I should be there at 12:30 or thereabouts.
If you see somebody in black trousers, white shirt and grey beard
give me a yell.

Regards

Graeme


----------



## petesbrew

gap said:


> I should be there at 12:30 or thereabouts.
> If you see somebody in black trousers, white shirt and grey beard
> give me a yell.
> 
> Regards
> 
> Graeme


Sweet, I'll be wearing a fedora, crocs and a tutu. Hey, it's casual friday and all.


----------



## joshuahardie

petesbrew said:


> Sweet, I'll be wearing a fedora, crocs and a tutu. Hey, it's casual friday and all.

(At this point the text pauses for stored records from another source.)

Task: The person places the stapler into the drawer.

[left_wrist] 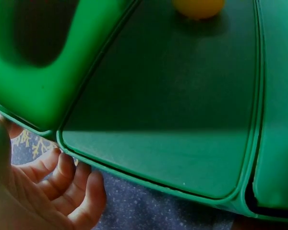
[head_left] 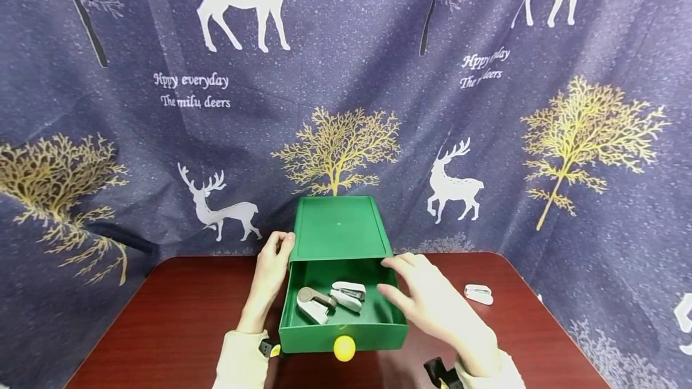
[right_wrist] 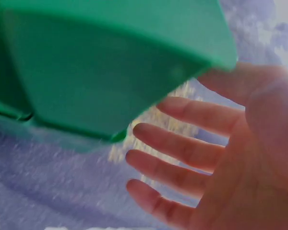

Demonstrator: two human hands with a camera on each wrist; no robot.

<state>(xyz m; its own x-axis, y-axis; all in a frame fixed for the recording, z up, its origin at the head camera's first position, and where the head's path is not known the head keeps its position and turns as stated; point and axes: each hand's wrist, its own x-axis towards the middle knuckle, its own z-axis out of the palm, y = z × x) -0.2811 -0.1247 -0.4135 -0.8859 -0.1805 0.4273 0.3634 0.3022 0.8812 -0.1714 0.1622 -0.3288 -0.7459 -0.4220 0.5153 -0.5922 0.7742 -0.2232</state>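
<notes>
A green box (head_left: pixel 340 227) stands on the table with its drawer (head_left: pixel 308 339) pulled out, a round yellow knob (head_left: pixel 344 348) on the front. Inside lie a grey-and-white stapler (head_left: pixel 312 311) and a smaller white stapler (head_left: pixel 347 301). My left hand (head_left: pixel 270 266) rests against the box's left side, its bent fingers (left_wrist: pixel 93 196) at the green edge. Over the drawer's right side, my right hand (head_left: pixel 424 293) is spread with thumb and fingers apart. In the right wrist view its fingers (right_wrist: pixel 182 146) are extended beside a green corner, holding nothing.
Another white stapler (head_left: pixel 478 294) lies on the reddish-brown table (head_left: pixel 216 299), to the right of my right hand. A dark blue curtain (head_left: pixel 346 71) printed with deer and trees hangs just behind the box and table.
</notes>
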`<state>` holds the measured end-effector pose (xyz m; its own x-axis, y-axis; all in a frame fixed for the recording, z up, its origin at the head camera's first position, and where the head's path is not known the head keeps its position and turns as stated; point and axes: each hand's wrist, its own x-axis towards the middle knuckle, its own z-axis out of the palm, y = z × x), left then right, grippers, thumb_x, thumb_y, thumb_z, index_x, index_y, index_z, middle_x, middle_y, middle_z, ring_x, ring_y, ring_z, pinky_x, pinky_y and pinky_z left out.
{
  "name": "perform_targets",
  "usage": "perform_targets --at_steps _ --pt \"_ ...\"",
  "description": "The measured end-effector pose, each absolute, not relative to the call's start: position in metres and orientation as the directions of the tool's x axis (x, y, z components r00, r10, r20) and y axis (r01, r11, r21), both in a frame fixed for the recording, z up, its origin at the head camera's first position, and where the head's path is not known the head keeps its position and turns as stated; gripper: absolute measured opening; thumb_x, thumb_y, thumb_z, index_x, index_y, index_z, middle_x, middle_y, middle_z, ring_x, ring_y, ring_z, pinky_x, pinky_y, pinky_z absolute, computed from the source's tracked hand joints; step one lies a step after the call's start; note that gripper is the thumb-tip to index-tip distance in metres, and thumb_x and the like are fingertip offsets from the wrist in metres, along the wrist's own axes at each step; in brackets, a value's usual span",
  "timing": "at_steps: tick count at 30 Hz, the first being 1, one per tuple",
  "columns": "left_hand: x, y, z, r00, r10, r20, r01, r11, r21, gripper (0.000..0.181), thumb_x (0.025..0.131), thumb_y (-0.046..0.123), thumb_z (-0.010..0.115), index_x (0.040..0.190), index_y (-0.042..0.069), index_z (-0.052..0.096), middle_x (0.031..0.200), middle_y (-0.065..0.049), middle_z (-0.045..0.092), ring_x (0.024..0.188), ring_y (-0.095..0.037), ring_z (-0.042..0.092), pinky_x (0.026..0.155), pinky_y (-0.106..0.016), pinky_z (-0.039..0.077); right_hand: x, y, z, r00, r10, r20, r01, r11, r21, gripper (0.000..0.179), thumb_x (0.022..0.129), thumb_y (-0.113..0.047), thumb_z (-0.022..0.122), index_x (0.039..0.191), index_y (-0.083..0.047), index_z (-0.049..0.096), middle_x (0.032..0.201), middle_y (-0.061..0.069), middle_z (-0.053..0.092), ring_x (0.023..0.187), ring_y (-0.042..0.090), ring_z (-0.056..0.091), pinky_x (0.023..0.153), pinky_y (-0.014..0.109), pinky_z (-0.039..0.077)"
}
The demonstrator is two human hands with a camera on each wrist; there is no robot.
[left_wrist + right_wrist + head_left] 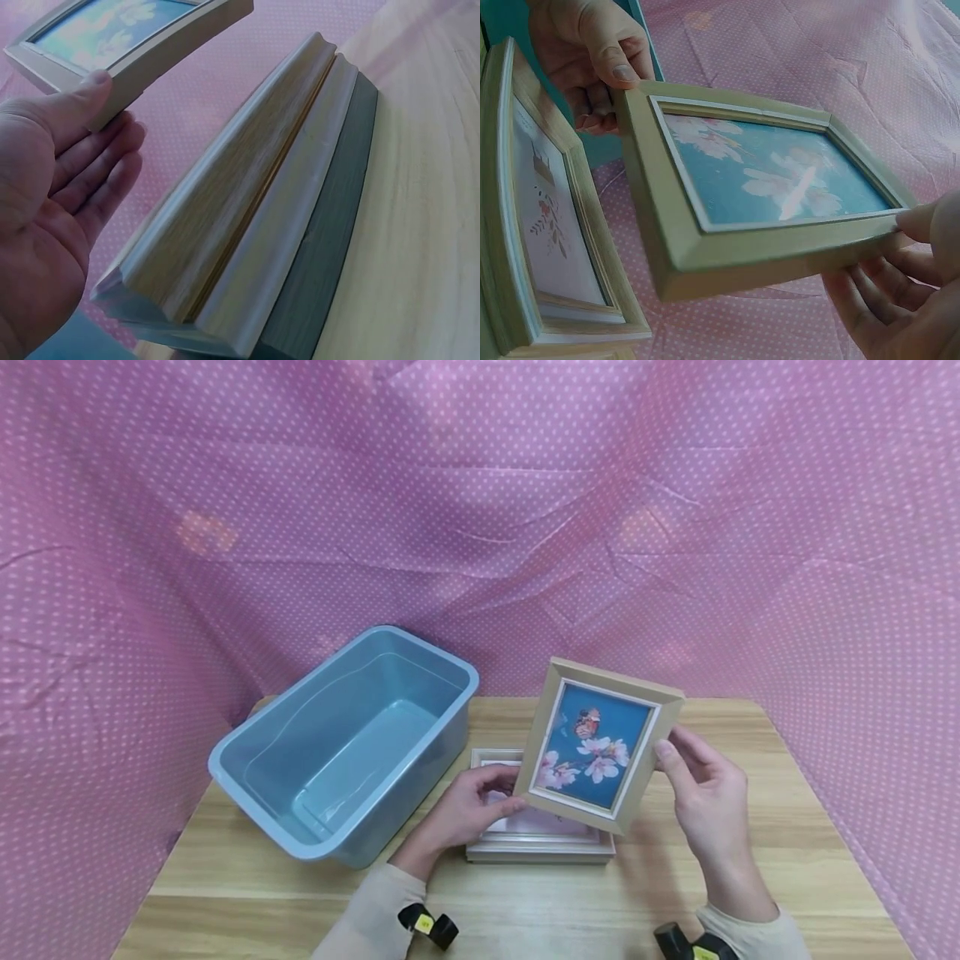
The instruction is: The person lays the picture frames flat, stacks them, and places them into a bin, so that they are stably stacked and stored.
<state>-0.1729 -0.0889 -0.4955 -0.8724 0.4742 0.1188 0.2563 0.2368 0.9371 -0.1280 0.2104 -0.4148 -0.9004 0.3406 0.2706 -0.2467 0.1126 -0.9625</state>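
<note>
A picture frame [596,747] with a butterfly and pink blossoms on blue is held up, tilted, between both hands. My left hand [476,806] pinches its lower left corner, thumb on the front and fingers behind. On the opposite side my right hand [708,785] grips the right edge, its thumb [919,221] on the front rim. Beneath the held frame lies a stack of picture frames [540,852], partly hidden by it. The left wrist view shows the stack's layered edges [247,202]; the right wrist view shows a pale print with a small plant on the top frame [551,210].
A blue-grey plastic tub [345,752] stands on the left of the wooden table [750,793], with nothing seen inside. Pink dotted cloth [480,527] hangs behind and along both sides. Each sleeved wrist wears a black strap device [427,925].
</note>
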Motion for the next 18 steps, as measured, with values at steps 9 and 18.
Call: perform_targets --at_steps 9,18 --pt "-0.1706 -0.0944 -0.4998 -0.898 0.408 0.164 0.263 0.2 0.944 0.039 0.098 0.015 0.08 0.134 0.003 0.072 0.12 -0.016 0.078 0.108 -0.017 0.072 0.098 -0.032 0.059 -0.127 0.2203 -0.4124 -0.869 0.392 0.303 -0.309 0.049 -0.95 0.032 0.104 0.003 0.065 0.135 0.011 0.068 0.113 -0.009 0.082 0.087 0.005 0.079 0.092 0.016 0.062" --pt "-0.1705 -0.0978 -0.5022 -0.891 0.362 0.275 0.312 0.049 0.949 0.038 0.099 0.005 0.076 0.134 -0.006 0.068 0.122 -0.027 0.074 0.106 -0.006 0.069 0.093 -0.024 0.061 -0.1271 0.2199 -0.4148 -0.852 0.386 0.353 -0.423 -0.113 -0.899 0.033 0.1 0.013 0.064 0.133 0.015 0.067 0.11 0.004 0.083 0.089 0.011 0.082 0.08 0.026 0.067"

Damn, that is what I am wearing too... man is this ever going to be uncomfortable


----------



## eric8

petesbrew said:


> Sweet, I'll be wearing a fedora, crocs and a tutu. Hey, it's casual friday and all.


 :lol: :lol:


----------



## gap

joshuahardie said:


> Damn, that is what I am wearing too... man is this ever going to be uncomfortable




I work in Darlinghurst so I would describe your outfits as normal Darlinghurst day wear
for blokes. :lol: 

Regards

Graeme


----------



## petesbrew

joshuahardie said:


> Damn, that is what I am wearing too... man is this ever going to be uncomfortable


I hope you're not wearing bunnie ears too? That'd be too much of a coincidence.


----------



## PostModern

Doc said:


> Has anyone checked to see if Sam and Drew are around to do some consumer bonding ?

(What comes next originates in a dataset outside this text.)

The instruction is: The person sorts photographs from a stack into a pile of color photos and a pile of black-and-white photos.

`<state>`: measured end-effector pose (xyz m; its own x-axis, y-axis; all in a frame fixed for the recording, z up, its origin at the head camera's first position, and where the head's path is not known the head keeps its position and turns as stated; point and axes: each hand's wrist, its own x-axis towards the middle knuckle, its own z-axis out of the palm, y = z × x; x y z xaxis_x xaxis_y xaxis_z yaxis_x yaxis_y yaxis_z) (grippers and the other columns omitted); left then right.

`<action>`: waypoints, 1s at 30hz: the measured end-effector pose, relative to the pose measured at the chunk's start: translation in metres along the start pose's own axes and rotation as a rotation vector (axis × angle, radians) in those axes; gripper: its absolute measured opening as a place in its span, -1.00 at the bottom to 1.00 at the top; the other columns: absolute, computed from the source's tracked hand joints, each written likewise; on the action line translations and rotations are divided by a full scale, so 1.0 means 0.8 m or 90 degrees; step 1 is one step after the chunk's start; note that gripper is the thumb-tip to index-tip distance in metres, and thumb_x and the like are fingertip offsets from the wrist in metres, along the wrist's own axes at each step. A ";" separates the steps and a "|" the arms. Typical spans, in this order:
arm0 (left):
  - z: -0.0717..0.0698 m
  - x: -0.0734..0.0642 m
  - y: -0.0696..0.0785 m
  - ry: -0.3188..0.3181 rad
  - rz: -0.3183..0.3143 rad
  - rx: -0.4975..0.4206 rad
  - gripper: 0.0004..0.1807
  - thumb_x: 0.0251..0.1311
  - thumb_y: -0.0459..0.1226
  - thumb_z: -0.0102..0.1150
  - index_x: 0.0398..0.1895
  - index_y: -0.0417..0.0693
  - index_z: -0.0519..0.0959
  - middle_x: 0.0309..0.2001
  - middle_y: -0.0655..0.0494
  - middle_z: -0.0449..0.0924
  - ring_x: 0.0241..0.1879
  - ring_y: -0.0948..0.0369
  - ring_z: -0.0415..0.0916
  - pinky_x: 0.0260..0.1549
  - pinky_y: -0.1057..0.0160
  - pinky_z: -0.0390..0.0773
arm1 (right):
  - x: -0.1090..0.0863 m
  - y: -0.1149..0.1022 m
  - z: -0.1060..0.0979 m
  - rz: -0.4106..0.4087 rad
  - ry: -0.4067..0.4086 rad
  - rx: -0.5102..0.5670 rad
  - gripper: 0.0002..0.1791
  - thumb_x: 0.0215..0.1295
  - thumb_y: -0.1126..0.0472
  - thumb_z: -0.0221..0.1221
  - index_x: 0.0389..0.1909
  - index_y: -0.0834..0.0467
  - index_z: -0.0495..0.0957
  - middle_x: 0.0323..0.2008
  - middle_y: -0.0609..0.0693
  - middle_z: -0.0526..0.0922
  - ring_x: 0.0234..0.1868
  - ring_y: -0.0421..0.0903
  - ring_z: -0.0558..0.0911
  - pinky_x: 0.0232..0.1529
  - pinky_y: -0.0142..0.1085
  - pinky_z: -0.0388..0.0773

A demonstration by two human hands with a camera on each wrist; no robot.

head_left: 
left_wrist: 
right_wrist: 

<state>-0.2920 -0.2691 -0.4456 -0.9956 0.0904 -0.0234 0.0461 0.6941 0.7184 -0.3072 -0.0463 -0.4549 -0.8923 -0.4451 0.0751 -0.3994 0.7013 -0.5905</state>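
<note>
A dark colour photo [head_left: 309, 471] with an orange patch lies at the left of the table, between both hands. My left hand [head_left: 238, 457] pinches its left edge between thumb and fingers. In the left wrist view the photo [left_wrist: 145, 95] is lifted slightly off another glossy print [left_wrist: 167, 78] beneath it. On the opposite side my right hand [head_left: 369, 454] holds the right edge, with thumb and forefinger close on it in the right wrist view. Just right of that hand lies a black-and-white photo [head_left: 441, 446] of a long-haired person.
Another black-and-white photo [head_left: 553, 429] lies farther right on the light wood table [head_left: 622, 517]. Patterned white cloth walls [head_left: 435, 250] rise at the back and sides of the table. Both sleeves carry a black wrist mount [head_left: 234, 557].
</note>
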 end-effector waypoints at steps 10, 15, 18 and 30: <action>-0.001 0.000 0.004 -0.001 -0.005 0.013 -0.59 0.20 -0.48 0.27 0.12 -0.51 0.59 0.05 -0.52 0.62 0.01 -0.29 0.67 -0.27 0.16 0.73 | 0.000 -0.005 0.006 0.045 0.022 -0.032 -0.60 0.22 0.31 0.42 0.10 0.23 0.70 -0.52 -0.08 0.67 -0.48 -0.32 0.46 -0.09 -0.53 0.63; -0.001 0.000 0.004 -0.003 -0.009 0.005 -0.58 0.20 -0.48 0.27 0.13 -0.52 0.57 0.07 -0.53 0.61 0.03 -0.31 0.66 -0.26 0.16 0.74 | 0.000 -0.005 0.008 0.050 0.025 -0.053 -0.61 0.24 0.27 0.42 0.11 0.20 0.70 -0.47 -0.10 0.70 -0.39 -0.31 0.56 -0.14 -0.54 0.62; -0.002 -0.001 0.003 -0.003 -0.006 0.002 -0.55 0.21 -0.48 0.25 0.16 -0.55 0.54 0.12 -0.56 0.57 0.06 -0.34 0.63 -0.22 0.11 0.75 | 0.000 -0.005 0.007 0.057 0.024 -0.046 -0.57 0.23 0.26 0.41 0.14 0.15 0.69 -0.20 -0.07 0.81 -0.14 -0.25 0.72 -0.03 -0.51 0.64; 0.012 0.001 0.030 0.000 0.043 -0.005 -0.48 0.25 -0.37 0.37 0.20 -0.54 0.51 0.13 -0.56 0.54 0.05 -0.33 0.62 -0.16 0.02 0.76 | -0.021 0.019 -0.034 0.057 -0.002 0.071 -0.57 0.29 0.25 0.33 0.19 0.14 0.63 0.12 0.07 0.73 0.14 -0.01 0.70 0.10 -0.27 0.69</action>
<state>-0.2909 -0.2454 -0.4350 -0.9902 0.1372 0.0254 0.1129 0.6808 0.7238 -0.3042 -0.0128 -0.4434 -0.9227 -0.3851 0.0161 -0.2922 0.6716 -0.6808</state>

Sam's going to be there. I'm sure she'll come up and say hello.


----------



## petesbrew

hmm, I believe I owe Sam a beer. h34r:

edit: BTW, always great to catch up with you guys. The Wild Wheat was fantastic! Up there with the Diggers Salute, I reckon.


----------



## joshuahardie

Hows about that pilsner we got to try. Now that is some great aroma.
I can still taste passion fruit.

Great beers, great conversation, and a top chat to the brewers.

All round top lunch. 
Josh


----------



## gap

Nice to meet everybody .Very enjoyable all round.
I will keep an eye out for next time.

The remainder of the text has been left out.